**Work item:** When you return the data, keep every word exact and include none of the images.

◇ ◇ ◇ ◇

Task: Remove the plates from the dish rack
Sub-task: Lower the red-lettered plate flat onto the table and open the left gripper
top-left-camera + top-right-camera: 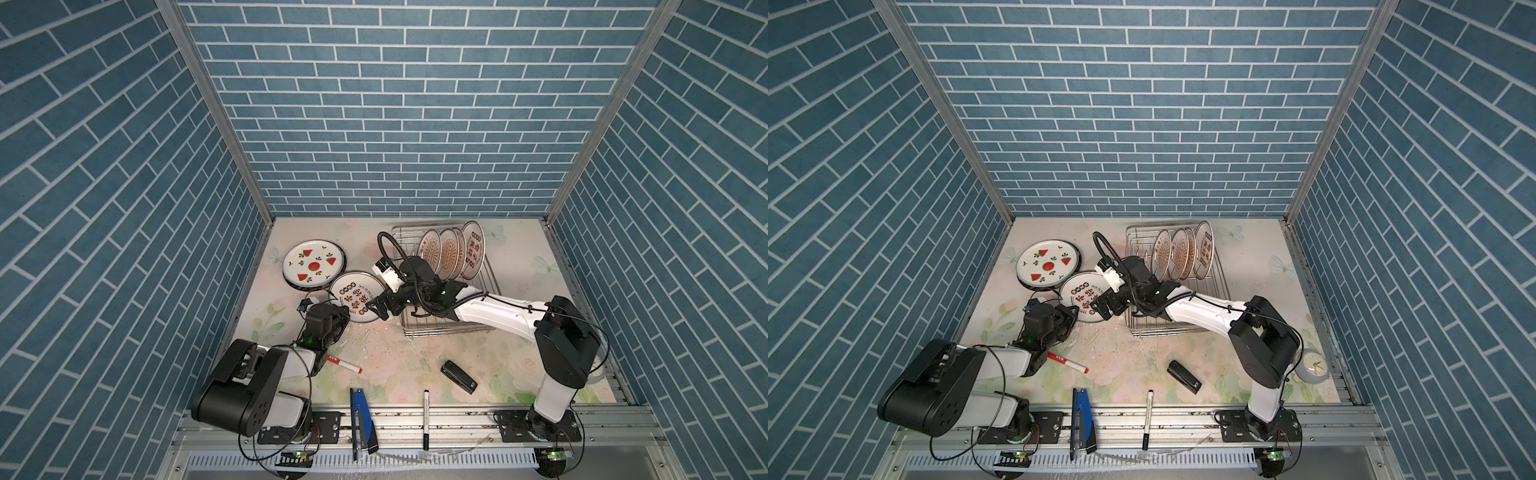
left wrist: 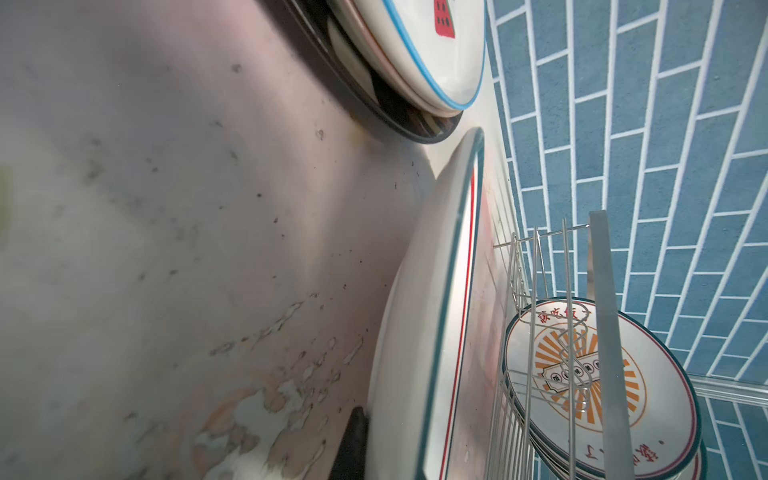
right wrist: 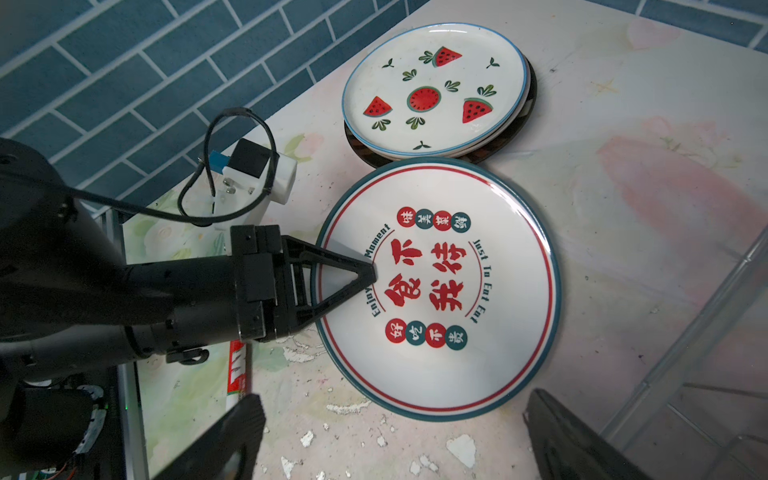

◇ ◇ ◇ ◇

**Answer box:**
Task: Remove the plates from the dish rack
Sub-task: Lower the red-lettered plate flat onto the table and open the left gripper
top-left-camera + top-right-camera: 
left wrist: 
right wrist: 

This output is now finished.